#### Aim of the task
Would you retype exactly the lines below, starting with the one that has "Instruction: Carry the" and going on through the one that has "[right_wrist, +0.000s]", with no pictures and nothing else?

#### Dataset excerpts
***
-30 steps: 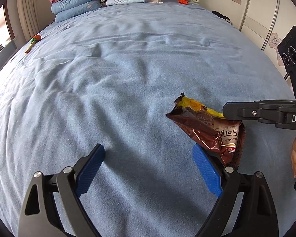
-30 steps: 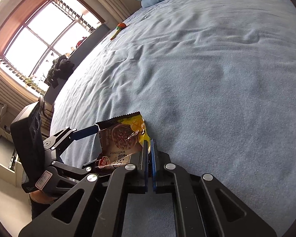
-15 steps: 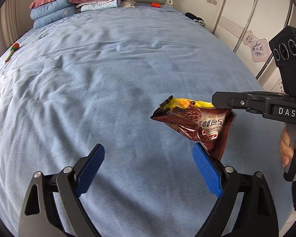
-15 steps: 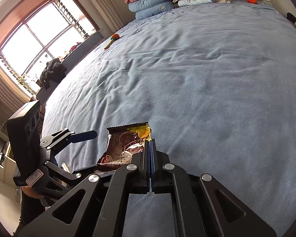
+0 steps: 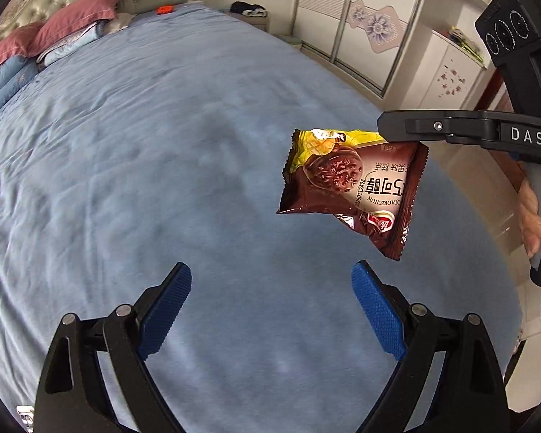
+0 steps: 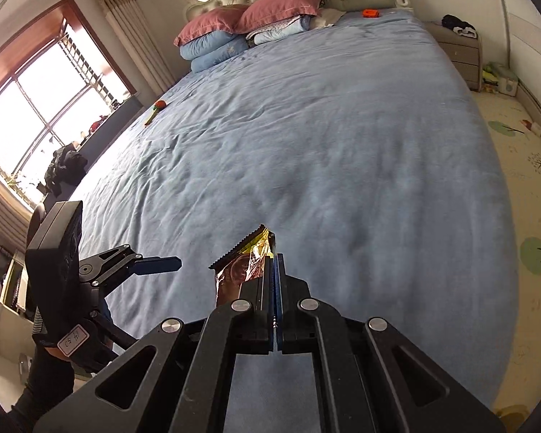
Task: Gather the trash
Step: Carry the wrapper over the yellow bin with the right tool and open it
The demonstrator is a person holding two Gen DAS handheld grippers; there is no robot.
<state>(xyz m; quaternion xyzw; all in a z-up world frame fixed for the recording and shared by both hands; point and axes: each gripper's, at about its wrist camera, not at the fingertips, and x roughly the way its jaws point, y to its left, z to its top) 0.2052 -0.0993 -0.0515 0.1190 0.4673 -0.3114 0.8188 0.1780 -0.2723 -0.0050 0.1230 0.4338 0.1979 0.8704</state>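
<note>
The snack wrapper (image 5: 350,187) has been lifted clear of the bed (image 5: 126,166) by the right gripper (image 6: 275,259); it now hangs unfolded, right of centre in the left wrist frame, well above the blanket

The left wrist view looks along its own spread fingers from above the foot of the blue bed (image 5: 133,166), facing the headboard and wardrobe. The right wrist view looks from nearby toward the pillows (image 6: 252,14) and window. Both share the bed and the wrapper (image 5: 350,187), close up.
</note>
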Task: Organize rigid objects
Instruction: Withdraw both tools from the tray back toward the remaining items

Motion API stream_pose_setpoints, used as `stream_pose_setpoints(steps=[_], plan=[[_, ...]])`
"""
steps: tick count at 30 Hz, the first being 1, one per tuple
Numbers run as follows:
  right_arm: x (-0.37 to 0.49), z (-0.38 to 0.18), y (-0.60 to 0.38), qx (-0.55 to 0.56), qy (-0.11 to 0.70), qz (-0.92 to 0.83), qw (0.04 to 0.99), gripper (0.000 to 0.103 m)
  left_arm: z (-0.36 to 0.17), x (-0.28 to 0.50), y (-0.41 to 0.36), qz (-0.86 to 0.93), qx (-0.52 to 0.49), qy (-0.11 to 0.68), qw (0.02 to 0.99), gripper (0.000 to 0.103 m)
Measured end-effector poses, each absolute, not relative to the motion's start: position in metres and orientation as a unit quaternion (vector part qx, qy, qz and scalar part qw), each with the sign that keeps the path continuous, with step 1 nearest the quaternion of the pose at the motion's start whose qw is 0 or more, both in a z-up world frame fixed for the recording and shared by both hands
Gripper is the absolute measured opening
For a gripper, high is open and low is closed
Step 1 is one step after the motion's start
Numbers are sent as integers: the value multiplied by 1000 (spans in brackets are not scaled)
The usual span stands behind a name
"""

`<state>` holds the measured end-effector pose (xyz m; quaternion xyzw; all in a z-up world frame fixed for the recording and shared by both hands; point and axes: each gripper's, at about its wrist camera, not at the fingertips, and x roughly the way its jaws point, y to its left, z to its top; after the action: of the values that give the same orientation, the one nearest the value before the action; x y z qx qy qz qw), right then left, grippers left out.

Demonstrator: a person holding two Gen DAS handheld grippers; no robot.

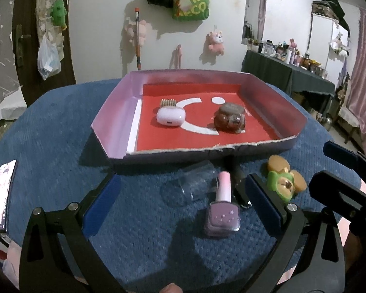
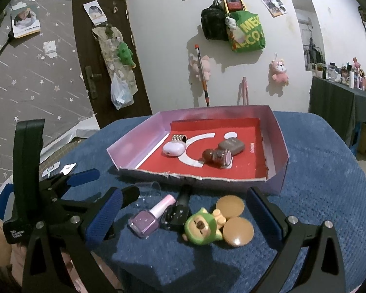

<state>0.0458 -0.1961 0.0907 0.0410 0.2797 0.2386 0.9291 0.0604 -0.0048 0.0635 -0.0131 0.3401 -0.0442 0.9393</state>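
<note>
A shallow cardboard tray (image 1: 114,112) (image 2: 278,153) with a red floor sits on the blue cloth. In it lie a white-lilac device with a comb head (image 1: 170,116) (image 2: 174,147) and a brown bottle (image 1: 229,119) (image 2: 219,157). In front of the tray lie a purple nail polish bottle (image 1: 222,213) (image 2: 148,219), a black nail polish bottle (image 1: 239,188) (image 2: 179,210), a clear glass (image 1: 190,185) (image 2: 148,189) on its side and a green bear toy (image 1: 284,182) (image 2: 217,223). My left gripper (image 1: 183,195) (image 2: 105,183) is open around the purple bottle and glass. My right gripper (image 2: 185,210) (image 1: 329,166) is open around the bear toy and bottles.
A phone (image 1: 1,195) lies at the left edge of the blue-covered table (image 1: 61,134). Two small white tags (image 2: 58,169) lie at the table's left edge. A dark table (image 1: 288,73) with many bottles stands at the back right. Bags and plush toys hang on the wall.
</note>
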Motion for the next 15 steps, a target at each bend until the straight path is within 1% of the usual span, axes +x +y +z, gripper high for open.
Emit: stream_pose_setpoints(steps=[15], plan=[[39, 63, -200, 40, 317, 229, 920, 103, 37, 53, 3, -45, -29, 374, 926, 103]])
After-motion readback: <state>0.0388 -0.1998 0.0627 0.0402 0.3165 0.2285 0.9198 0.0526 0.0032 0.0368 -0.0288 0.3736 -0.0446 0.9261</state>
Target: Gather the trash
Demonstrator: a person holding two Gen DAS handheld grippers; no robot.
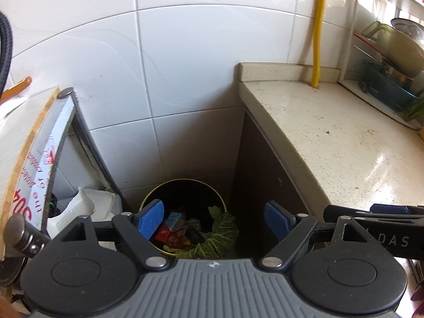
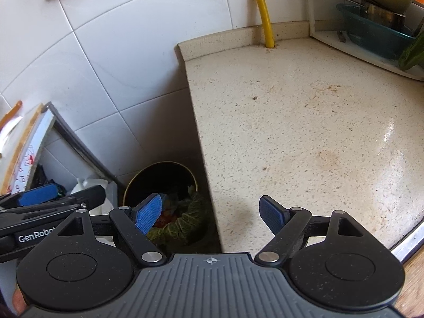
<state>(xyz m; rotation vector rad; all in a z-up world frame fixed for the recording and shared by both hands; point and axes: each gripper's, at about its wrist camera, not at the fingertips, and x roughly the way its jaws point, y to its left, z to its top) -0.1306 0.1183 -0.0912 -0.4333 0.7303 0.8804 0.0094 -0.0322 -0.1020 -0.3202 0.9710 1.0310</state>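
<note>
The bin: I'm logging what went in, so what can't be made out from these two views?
- Bin bottom, left wrist view: in dark shadow; the near rim is hidden by the left gripper.
- Bin contents, right wrist view: the cabbage leaf and a blue finger of the right gripper cover most packets.
- Red packet print: too small to read.
- Dish rack: cut off by the right frame edge.

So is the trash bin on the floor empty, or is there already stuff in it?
Not empty. The bin holds a cabbage leaf draped at its rim and colourful wrappers. How deep the trash goes cannot be told.
</note>
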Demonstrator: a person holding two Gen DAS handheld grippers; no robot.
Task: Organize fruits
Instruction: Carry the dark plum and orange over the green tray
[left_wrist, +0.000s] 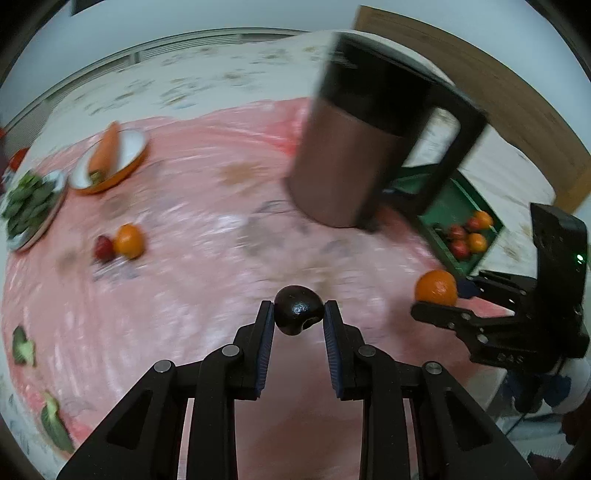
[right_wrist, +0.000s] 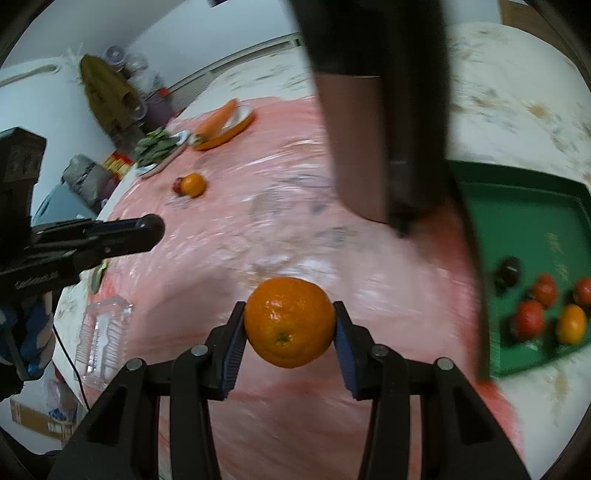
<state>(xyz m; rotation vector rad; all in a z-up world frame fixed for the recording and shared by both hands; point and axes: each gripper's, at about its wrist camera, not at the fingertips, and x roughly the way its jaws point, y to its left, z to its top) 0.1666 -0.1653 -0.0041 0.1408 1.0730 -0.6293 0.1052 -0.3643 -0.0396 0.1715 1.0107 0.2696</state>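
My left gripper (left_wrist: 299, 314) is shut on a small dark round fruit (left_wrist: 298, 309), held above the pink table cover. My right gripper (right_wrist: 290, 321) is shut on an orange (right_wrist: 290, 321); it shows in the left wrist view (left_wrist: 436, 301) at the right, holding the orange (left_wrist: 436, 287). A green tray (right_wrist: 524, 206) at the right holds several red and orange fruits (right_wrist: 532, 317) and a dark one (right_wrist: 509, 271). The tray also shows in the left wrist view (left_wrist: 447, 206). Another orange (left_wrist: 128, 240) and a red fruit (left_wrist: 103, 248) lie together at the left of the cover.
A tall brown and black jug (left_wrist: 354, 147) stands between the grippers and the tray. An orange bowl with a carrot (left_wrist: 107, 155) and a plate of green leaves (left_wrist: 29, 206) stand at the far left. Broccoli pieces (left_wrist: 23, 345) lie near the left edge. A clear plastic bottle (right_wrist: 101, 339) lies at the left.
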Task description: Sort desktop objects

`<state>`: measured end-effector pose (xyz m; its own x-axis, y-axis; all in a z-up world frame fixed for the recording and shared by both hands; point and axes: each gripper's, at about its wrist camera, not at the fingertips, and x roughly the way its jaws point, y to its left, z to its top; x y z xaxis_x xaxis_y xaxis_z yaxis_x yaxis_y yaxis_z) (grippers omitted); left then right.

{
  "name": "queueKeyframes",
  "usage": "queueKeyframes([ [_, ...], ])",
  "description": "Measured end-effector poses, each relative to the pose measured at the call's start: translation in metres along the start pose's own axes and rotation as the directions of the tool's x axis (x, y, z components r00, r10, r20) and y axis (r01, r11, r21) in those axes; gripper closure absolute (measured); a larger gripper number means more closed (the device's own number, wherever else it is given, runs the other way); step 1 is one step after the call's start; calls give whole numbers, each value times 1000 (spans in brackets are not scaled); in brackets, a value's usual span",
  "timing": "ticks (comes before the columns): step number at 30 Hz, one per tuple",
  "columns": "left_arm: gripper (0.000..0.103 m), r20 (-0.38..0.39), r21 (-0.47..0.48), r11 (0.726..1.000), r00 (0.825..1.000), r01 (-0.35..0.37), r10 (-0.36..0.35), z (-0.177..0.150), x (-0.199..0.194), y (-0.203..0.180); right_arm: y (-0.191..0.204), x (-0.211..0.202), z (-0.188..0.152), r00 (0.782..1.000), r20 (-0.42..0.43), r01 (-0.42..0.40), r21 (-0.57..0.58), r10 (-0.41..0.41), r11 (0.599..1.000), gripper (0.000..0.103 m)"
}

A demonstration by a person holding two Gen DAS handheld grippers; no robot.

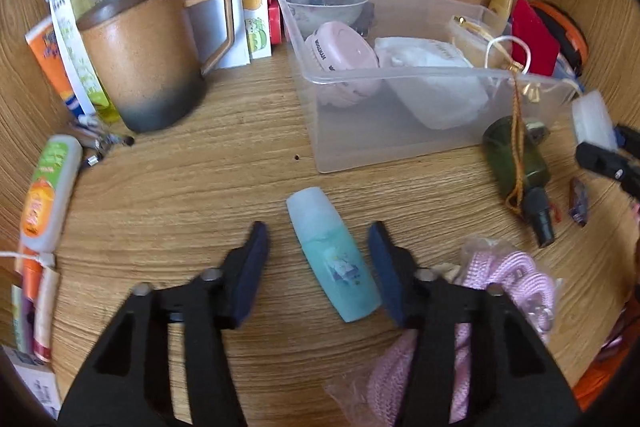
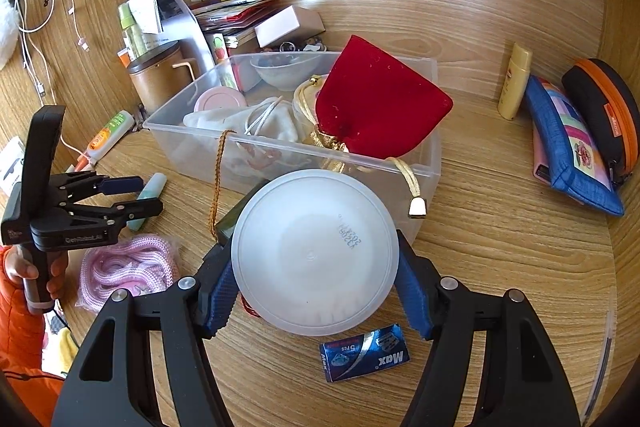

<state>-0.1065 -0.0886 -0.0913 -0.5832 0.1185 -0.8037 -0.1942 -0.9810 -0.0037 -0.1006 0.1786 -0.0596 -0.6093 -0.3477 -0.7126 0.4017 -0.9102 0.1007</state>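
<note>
L gripper (image 1: 318,259) spread, blue bottle (image 1: 332,259) lying between pads, untouched. R gripper (image 2: 314,291) pinching white round container (image 2: 314,251).

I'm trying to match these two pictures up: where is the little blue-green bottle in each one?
Left wrist view: the blue-green bottle lies on the desk low in the middle, between the left gripper fingers, not pinched.
Right wrist view: far left, mid-height, partly behind those same fingers.
Shared landmark: the clear plastic bin just beyond it.
</note>
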Motion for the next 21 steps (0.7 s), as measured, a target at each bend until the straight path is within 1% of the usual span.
queueKeyframes([
  [2, 79, 10, 14, 1000, 1000, -6, 6, 0, 0, -2, 0, 0, 2, 1000, 4, -3, -1, 3, 1000, 38],
  [7, 79, 39, 46, 998, 998, -48, 46, 0, 3, -10, 4, 0, 6, 1000, 16, -10, -8, 10, 1000, 38],
  [10, 79, 45, 31, 998, 997, -57, 55, -2, 2, -9, 6, -2, 10, 1000, 27, -9, -11, 9, 1000, 38],
  [15, 79, 89, -8, 1000, 996, -29, 30, -1, -12, -3, 10, -5, 17, 999, 41, -8, -20, 8, 1000, 38],
  [21, 79, 171, -38, 999, 985, -17, 24, 3, -42, 3, 19, -8, 29, 998, 63, -9, -45, 12, 999, 38],
])
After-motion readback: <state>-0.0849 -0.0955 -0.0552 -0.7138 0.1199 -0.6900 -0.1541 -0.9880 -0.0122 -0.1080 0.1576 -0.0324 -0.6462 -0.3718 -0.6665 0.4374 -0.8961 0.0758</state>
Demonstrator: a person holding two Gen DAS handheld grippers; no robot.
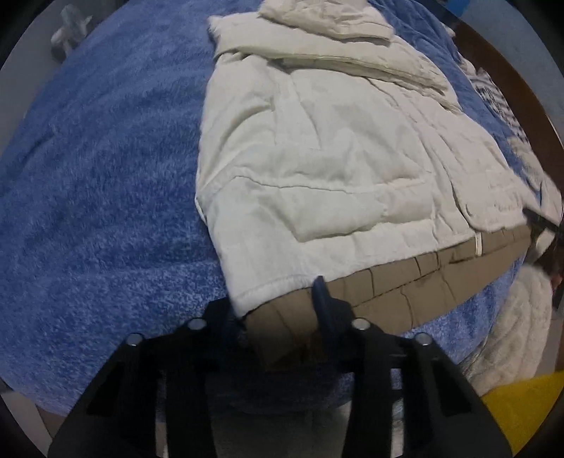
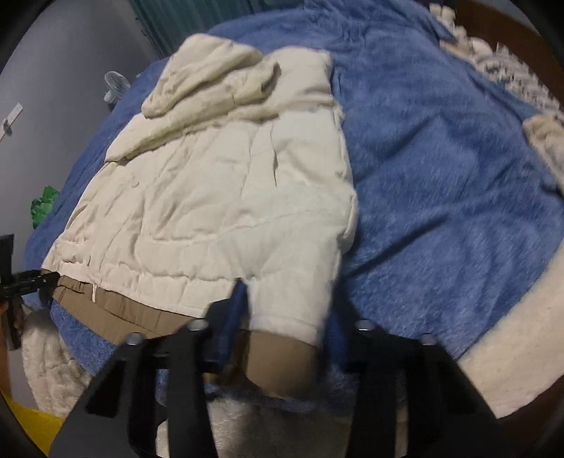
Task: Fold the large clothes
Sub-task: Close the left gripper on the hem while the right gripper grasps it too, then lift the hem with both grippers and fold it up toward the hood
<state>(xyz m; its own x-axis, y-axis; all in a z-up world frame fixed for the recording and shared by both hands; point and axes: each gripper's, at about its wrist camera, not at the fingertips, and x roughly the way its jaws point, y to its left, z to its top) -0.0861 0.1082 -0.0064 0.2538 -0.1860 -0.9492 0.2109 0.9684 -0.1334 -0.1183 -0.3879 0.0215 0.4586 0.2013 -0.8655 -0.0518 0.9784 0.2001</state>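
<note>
A cream quilted jacket (image 1: 317, 148) lies flat on a blue fuzzy blanket (image 1: 105, 176), its hood (image 1: 324, 17) at the far end and its tan lining (image 1: 405, 282) showing along the near hem. My left gripper (image 1: 276, 310) is shut on the hem's left corner, with cream and tan cloth bunched between its fingers. In the right wrist view the same jacket (image 2: 218, 183) fills the middle. My right gripper (image 2: 285, 317) is shut on the hem's right corner. Each gripper shows at the other view's edge: the right gripper (image 1: 539, 225) and the left gripper (image 2: 28, 282).
A white fluffy cover (image 2: 511, 352) hangs below the blue blanket (image 2: 440, 158) at the near edge. A brown wooden frame (image 1: 521, 88) and patterned cloth (image 1: 500, 102) lie beyond the jacket's right side. Something yellow (image 1: 521, 405) sits low down, and a green item (image 2: 42, 208) is at the left.
</note>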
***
#### Task solution
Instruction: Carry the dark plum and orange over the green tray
[left_wrist, +0.000s] 
[right_wrist, +0.000s] 

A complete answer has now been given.